Born in 1931 in Châtelaillon, France, into a family of diplomats, he was in Paris during World War II and in the late 1940s he undertook a trip to Mexico, the United States and Canada that was the basis for his first book, A Dollar for a Thousand Miles (1949). The title was based on his own journey, an adventure of 32,000 kilometers with just $32 in his pocket.

In 1965, in collaboration with Collins, he published Is Paris Burning?, a detailed reconstruction of the days before the liberation of the French capital during World War II, based on dozens of testimonies. The rigor of the investigation and documentation, together with the literary quality of the writing, were hallmarks of the works of Lapierre and Collins, who worked a correspondent for Newsweek magazine. This type of collaborative historical recreation was followed by O Jerusalem! which focused on the birth of the State of Israel and is still considered one of the best sources for understanding one of the most troubled areas on the planet.

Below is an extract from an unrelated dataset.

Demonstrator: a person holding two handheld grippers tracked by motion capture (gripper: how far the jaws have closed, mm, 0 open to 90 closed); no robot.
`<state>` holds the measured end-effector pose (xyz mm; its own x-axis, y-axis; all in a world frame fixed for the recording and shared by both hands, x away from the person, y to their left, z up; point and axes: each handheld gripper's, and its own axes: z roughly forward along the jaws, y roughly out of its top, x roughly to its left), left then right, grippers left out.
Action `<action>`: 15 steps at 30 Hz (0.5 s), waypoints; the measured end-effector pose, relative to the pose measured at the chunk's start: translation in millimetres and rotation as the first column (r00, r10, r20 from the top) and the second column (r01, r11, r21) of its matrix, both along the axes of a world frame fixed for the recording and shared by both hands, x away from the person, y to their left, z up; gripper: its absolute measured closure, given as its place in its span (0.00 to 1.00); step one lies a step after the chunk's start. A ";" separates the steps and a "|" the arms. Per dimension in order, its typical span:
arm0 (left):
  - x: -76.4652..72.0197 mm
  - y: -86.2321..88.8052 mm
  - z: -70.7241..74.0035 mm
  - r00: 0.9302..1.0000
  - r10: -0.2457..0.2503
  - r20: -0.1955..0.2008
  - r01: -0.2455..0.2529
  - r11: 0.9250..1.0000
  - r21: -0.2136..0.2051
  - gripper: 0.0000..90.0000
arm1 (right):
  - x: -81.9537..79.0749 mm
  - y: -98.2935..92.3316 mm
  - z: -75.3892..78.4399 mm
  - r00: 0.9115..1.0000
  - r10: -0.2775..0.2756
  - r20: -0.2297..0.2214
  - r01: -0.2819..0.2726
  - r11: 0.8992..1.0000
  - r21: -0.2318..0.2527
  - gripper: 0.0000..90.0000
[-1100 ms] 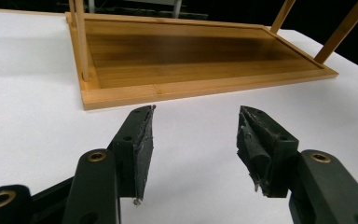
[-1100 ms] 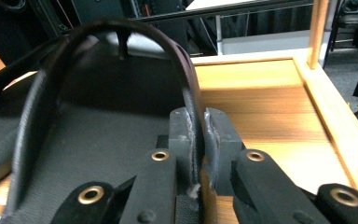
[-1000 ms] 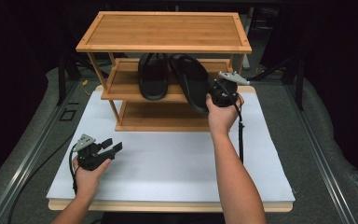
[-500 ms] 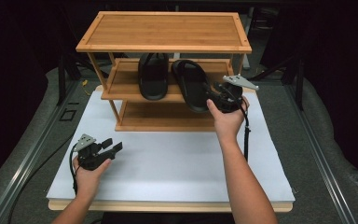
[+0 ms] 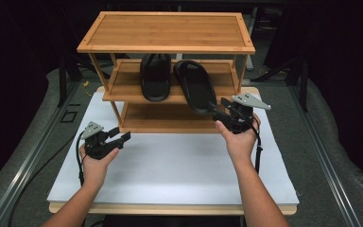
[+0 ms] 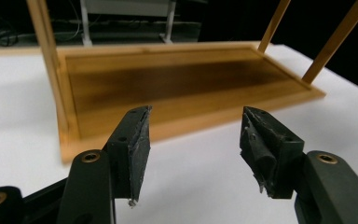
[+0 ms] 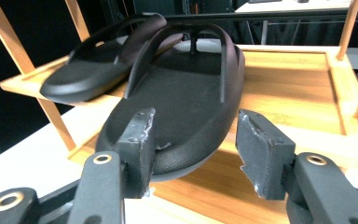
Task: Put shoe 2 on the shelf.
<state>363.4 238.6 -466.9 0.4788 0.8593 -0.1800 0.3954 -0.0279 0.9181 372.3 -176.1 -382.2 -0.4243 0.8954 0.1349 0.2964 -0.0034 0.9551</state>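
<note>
Right gripper (image 7: 193,147): jaws have just been opening and are standing wide, heel of the right sandal (image 7: 182,107) between them, pads not pressing. Sandal is lying on the rack's middle shelf (image 5: 123,92), heel overhanging, beside the left sandal (image 5: 155,78). Left gripper (image 6: 193,149): jaws wide, empty, over the tabletop (image 5: 170,161). Judgement: placement looking done; withdrawal is remaining.

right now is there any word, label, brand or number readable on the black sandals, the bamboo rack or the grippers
None: no text can be read in these pictures.
Two black rubber sandals: plain, no brand visible.
Three-tier bamboo rack: bare wood.
Left gripper and right gripper: no markings.
White table board: blank.
</note>
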 end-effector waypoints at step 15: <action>53.2 -38.7 69.0 0.996 -0.011 0.089 0.013 1.000 -0.020 0.41 | 8.1 24.0 -9.7 1.000 -0.021 0.016 0.020 0.999 0.033 0.52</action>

Another of his best-known books is Freedom at Midnight, about the birth of India and Pakistan, which involved four years of work traveling over 250,000 km in search of places and testimonies.

After the success of The City of Joy, Lapierre created the City of Joy Foundation, dedicated to raising funds to fight poverty in India.

Four of his books were made into films, including City of Joy (1992), starring Patrick Swayze and directed by Roland Joffe.